About Vehicles

I made a cursory look around the train show last week for some vehicles that would be used in 1950, and I found only one that would work in that time frame, and that was a 1937 Ford. But the sticker price was $12.99.

I looked at it and it looked good and was probably worth that, but if I need a hundred cars or so for my downtown layout that price will exceed the track, turnouts, structures, and engines combined. In fact, it will exceed combined cost of everything else if I exclude the rolling stock.

So it seems to me this might be a job for resin casting. I might get say 5 good models and make a mold.

Has anyone else done this? Are there better alternatives?

There ethical issues on doing this - some view this sort of copying as stealing.

That’s kind of a stretch. A home-made resin copy of a model isn’t going to approach the quality of the original. If he buys each of the models, and only uses the copies (and the originals) for personal use, I don’t think there’s any issue here. NOTE: I’m not a lawyer, and I don’t even watch them on TV.

Athearn has just put out a series of 1930’s autos. The MSLP is $9.99, I think. They’re nice.

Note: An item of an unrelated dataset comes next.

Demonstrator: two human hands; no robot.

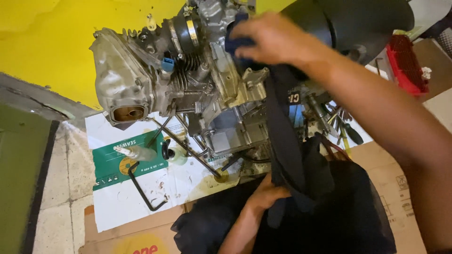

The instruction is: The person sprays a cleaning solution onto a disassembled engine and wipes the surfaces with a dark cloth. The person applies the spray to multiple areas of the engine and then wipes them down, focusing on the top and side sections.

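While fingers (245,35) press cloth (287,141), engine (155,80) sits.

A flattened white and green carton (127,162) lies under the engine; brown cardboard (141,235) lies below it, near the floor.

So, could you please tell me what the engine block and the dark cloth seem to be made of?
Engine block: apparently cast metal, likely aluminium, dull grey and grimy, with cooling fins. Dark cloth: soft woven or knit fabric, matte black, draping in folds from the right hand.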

Ayup, those glorious diecast metal HO scale vehicles are expensive. Some things to try. Lifelike used to make, maybe still does make, molded plastic vehicles that sold in three packs for a couple of bucks. They aren’t as nifty as the diecast metal jobs, but they were good enough to serve as loads for my tri level auto rack car. Adding black construction paper floors to the cars improved them a lot. As they come out of the box, you can look in the windshield and see the road under the car.

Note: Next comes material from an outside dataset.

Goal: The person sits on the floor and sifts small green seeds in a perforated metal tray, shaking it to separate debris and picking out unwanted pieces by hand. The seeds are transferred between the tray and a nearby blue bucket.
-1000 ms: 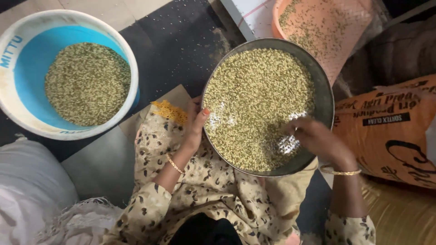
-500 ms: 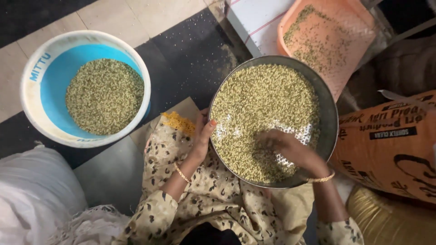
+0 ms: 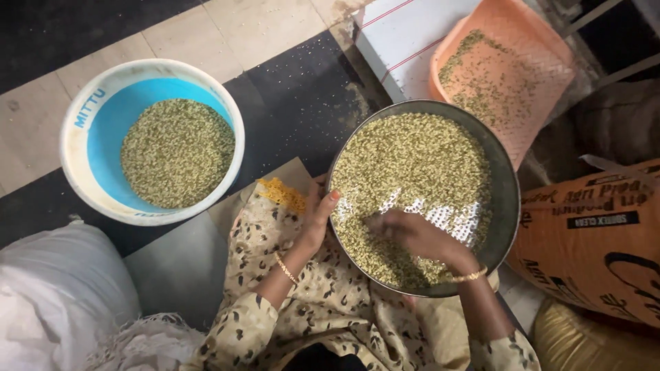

Then try Walmart. They have a line of 1:87 toy cars in cute black boxes going for maybe $2 a car. I saw a VW beetle and a '57 Chevy, along with a lot of Euro sports cars of the Ferrari, Lamborgini ilk.

Then you might be able to work in some Matchbox cars and trucks. The Matchbox cars are oversize, too big to serve as loads (they won’t fit) but they might work in foreground applications, with a little forcing of perspective. The Matchbox trucks are usually better sized for HO. Matchbox was into “box scale” for a long time, i.e. the toys were scaled to fit the box, so the larger trucks came out a smaller scale than the cars.

Then there used to be some folk making resin cast HO vehicles, they were sold unpainted for not very much. If you can get a decent paint job onto the resin they could be quite good looking.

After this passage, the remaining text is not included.